━━━ STORED DATA ━━━
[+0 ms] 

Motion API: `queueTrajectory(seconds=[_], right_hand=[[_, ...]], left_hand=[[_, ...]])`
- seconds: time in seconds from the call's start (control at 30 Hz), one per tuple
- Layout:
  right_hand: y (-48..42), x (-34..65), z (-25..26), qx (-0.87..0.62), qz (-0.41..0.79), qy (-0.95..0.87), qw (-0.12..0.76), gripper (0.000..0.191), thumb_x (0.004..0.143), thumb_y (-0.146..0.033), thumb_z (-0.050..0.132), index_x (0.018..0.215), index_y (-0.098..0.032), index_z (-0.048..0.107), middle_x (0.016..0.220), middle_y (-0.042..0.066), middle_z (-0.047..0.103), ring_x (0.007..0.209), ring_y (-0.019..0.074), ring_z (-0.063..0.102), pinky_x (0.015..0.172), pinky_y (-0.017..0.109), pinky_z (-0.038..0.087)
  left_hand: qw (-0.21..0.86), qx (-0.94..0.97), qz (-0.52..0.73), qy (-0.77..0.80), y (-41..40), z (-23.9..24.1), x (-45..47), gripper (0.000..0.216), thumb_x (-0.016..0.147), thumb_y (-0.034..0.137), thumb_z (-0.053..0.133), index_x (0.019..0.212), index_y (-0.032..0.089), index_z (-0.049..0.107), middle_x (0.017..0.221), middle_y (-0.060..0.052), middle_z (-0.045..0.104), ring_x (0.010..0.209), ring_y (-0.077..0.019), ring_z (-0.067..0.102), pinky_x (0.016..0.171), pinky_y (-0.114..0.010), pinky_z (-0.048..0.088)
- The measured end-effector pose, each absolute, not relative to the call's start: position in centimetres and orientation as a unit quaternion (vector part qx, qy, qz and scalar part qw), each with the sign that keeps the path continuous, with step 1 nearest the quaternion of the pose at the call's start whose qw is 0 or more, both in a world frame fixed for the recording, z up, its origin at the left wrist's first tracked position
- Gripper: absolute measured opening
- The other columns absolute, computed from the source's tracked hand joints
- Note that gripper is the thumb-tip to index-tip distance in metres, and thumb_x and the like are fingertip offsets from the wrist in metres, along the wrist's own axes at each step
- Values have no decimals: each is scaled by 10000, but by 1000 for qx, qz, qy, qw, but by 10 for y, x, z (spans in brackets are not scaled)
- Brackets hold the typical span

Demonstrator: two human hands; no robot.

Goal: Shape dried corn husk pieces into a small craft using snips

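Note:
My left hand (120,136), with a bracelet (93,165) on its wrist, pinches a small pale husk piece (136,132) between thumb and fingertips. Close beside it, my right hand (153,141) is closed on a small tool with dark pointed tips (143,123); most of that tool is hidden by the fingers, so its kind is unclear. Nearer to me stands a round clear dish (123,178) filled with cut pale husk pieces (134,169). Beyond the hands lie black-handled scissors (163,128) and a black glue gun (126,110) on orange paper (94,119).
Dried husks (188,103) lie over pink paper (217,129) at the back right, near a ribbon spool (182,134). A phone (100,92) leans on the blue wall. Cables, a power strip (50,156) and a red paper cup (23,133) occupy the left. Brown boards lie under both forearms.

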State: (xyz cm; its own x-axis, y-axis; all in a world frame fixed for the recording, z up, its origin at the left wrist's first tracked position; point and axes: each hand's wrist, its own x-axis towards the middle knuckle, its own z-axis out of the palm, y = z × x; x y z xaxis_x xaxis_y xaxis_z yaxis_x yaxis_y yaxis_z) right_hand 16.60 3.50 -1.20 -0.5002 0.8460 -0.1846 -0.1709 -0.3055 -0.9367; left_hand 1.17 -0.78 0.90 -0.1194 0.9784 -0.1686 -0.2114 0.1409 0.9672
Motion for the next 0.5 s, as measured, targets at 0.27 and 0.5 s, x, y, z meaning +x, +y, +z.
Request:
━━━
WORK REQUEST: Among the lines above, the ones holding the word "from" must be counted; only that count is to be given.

TASK ANSWER: 3